- _PROBLEM TO SOLVE_
Your answer should consist of each line below that includes the word "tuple".

Saved entries:
######

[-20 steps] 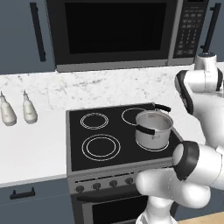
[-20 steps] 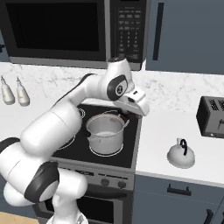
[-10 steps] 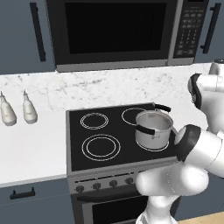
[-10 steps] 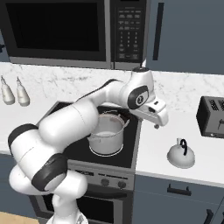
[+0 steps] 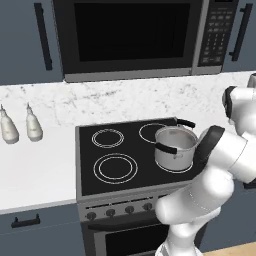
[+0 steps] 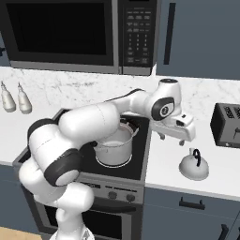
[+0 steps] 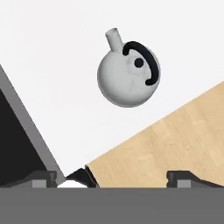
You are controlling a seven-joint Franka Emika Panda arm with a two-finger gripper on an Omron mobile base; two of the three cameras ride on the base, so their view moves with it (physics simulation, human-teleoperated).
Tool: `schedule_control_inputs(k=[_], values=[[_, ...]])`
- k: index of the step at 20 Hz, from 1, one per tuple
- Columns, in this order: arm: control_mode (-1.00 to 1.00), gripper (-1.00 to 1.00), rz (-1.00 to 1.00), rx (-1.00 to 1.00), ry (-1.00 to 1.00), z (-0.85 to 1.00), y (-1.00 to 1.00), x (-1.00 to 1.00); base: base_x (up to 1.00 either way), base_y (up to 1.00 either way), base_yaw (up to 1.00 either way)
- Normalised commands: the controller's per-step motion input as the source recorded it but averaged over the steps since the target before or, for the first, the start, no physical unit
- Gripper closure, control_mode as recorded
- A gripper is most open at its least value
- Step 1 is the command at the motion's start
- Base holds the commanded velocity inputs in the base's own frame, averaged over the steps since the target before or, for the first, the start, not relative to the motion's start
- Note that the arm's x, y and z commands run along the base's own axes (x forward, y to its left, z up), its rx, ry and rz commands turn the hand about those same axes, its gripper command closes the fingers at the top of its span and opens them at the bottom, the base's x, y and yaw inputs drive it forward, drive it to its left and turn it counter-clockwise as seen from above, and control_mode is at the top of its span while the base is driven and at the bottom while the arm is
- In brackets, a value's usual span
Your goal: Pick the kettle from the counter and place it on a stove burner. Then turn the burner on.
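Note:
The kettle (image 6: 193,166) is a squat silvery dome with a thin dark arched handle. It stands on the white counter (image 6: 161,164) to the right of the stove. In the hand view the kettle (image 7: 128,74) lies upper centre, seen from above with its spout pointing up. My gripper (image 6: 172,139) hovers open over the counter, up and to the left of the kettle and apart from it. Its dark fingertips (image 7: 41,177) hold nothing between them. The free large stove burner (image 5: 116,168) shows as white rings at the cooktop's front left.
A steel pot (image 5: 175,147) with black handles sits on the front right burner. A dark toaster (image 6: 227,124) stands right of the kettle. Two white bottles (image 5: 9,127) stand on the left counter. Stove knobs (image 5: 120,210) line the front panel, and a microwave (image 5: 135,35) hangs above.
The arm has swung right, from above the pot and cooktop to over the counter beside the kettle. The gripper has stayed open, and the kettle and pot have not moved.

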Motion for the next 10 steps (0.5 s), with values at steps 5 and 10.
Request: schedule_control_inputs(k=[5,10], values=[[-1.0,-1.0,0.14,0.0,0.15,-0.14,-0.21,0.0,0.0,0.0,0.0],[-1.0,-1.0,0.07,0.02,0.03,-0.11,-0.48,0.0,0.0,0.0,0.0]])
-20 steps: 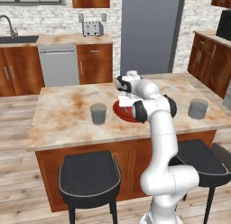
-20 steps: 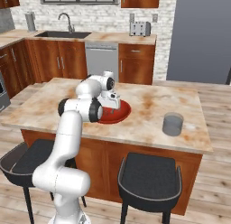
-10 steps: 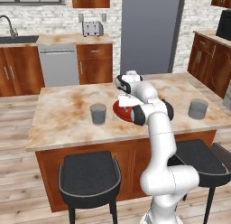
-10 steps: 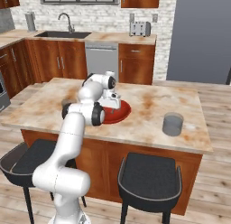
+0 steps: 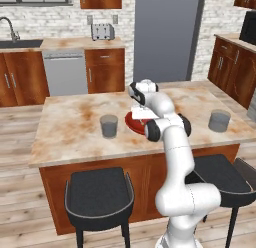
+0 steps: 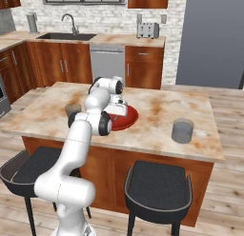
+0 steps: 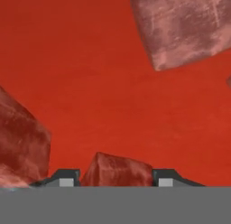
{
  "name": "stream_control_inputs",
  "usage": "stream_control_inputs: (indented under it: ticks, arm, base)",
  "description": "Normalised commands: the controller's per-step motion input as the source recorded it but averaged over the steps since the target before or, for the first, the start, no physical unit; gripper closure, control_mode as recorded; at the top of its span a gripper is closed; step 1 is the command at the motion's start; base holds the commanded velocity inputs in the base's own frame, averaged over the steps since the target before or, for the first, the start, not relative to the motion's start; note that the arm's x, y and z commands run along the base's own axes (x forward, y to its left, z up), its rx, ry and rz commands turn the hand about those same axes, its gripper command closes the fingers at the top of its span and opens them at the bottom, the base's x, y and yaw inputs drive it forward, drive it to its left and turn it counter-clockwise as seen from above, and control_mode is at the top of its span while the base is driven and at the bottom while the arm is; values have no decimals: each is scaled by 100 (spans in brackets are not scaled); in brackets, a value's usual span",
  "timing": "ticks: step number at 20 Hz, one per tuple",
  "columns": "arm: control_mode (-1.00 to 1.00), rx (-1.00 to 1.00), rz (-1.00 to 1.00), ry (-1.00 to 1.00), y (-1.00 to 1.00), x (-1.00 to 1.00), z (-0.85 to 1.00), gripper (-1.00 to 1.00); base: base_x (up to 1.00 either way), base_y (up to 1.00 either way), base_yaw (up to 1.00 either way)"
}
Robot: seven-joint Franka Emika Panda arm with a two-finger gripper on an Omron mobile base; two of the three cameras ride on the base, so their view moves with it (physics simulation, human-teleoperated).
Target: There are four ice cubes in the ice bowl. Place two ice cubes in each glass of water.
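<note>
Your gripper (image 7: pixel 116 182) sits low inside the ice bowl (image 6: pixel 127 119), which rests on the island counter (image 5: pixel 75 117) between the two tumblers. One ice cube (image 7: pixel 118 170) lies between the fingertips (image 7: pixel 66 179), at 6 o'clock in the hand view. The jaws stand partly apart on either side of it; whether they are clamped on it, you cannot tell. A second cube (image 7: pixel 189 24) lies at 1 o'clock, a third (image 7: pixel 20 144) at 8 o'clock. The hand is this low so the fingers can flank a cube. The left glass (image 5: pixel 109 126) and right glass (image 5: pixel 219 120) stand apart from the bowl, awaiting two cubes each.
</note>
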Motion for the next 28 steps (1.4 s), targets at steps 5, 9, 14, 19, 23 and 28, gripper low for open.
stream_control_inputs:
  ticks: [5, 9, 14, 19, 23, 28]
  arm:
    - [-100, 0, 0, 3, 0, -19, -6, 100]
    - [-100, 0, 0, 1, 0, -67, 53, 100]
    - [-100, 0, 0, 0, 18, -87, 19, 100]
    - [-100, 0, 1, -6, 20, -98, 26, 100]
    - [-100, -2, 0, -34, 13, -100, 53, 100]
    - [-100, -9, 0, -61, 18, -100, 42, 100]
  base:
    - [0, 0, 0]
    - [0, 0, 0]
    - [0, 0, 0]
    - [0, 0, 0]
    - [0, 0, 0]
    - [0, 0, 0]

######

- _SOLUTION TO THE PROBLEM_
- k: index of the step at 20 Hz, from 1, one per tuple
  "timing": "ticks: step number at 20 Hz, one per tuple",

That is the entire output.